Die neue Ausgabe von Elska markiert einen Meilenstein: Zum ersten Mal in der zehnjährigen Geschichte des Projekts wurde ein Heft in Italien produziert. Herausgeber und Fotograf Liam Campbell erklärt: „Seit Beginn des Projekts haben uns die Leute immer wieder gefragt, wann wir endlich nach Italien gehen. Nun ist es soweit – Rom hat das Rennen gemacht.“
Die Wahl der Stadt fiel im Rahmen einer Online-Umfrage. Acht italienische Städte standen zur Auswahl, am Ende setzte sich Rom durch. Die Hauptstadt überraschte Campbell allerdings in vielerlei Hinsicht – sowohl positiv als auch mit unerwarteten Herausforderungen.
Schwierige Produktion unter konservativem Einfluss
„Rom war eine der schwierigsten Produktionen bisher“, sagt Liam Campbell. Viele Männer hätten gezögert, sich fotografieren und interviewen zu lassen. „Vielleicht liegt es am Schatten des Vatikans, vielleicht an etwas anderem“, vermutet der Fotograf. Trotz der Zurückhaltung konnte er neun Männer für das Projekt gewinnen. „Dass es am Ende wirklich geklappt hat, war fast ein Wunder.“
Campbell betont, dass Elska keine Models inszeniert, sondern ganz gewöhnliche Männer porträtiert, die ihre persönlichen Geschichten erzählen – ehrlich, direkt und oft sehr intim.
Multikulturelle Hauptstadt mit überraschenden Facetten
Besonders beeindruckt zeigte sich Campbell von der kulturellen Vielfalt Roms. „Ich war überrascht, wie multikulturell die Stadt ist. Mehr als die Hälfte der porträtierten Männer hat familiäre Wurzeln außerhalb Italiens.“ Diese Beobachtung habe ihm gezeigt, wie schwer es sei, „italienisch sein“ klar zu definieren.
„Rom ist absolut modern“, so der Fotograf. „Diese Ausgabe hat mehr Stereotypen durchbrochen als fast jede andere vorher.“
Themenvielfalt: Kirche, Queerness, Politik und Pasta
Die Geschichten, die die Männer in Elska Rome erzählen, kreisen um zentrale Aspekte ihres Lebens in Rom: die allgegenwärtige Präsenz der katholischen Kirche, die Herausforderungen queerer Identität in einer manchmal rigiden Gesellschaft, das Dating-Leben in der Hauptstadt – und auch Erfahrungen mit Rassismus unter der rechtskonservativen Regierung von Giorgia Meloni.
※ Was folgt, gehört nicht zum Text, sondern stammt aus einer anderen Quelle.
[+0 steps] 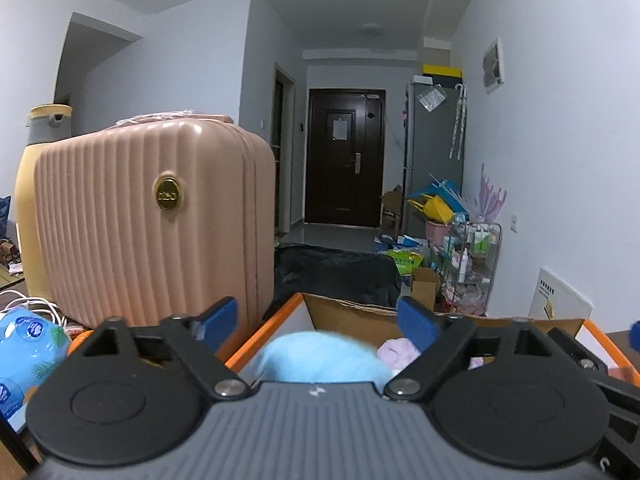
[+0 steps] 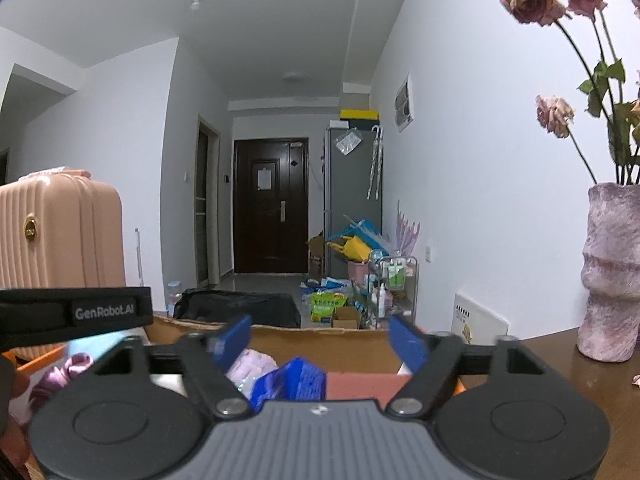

Und natürlich geht es auch um italienische Klassiker: Essen und Kaffee. „Diese Dinge gehören einfach zum Alltag“, sagt Campbell. Sie tauchen in fast jeder Geschichte auf – als Fixpunkte des Lebensgefühls in Rom.
Elska Rome: Jetzt als Print und E-Zine erhältlich
Elska Rome erscheint wie gewohnt als aufwendig gestaltetes Printmagazin mit 164 Seiten sowie in digitaler Form als E-Zine. Ergänzend gibt es die Sonderausgabe Elska Ekstra Rome, in der zwei weitere Männer mit ihren Geschichten vorgestellt werden – dazu kommen Hunderte unveröffentlichter Fotos aus der Produktion.
Die Publikationen sind online über die Elska-Website und in ausgewählten Shops weltweit erhältlich, unter anderem auch in der Buchhandlung Löwenherz in Wien. Eine Kombination beider Ausgaben inklusive Bonusmaterial ist online ebenfalls erhältlich.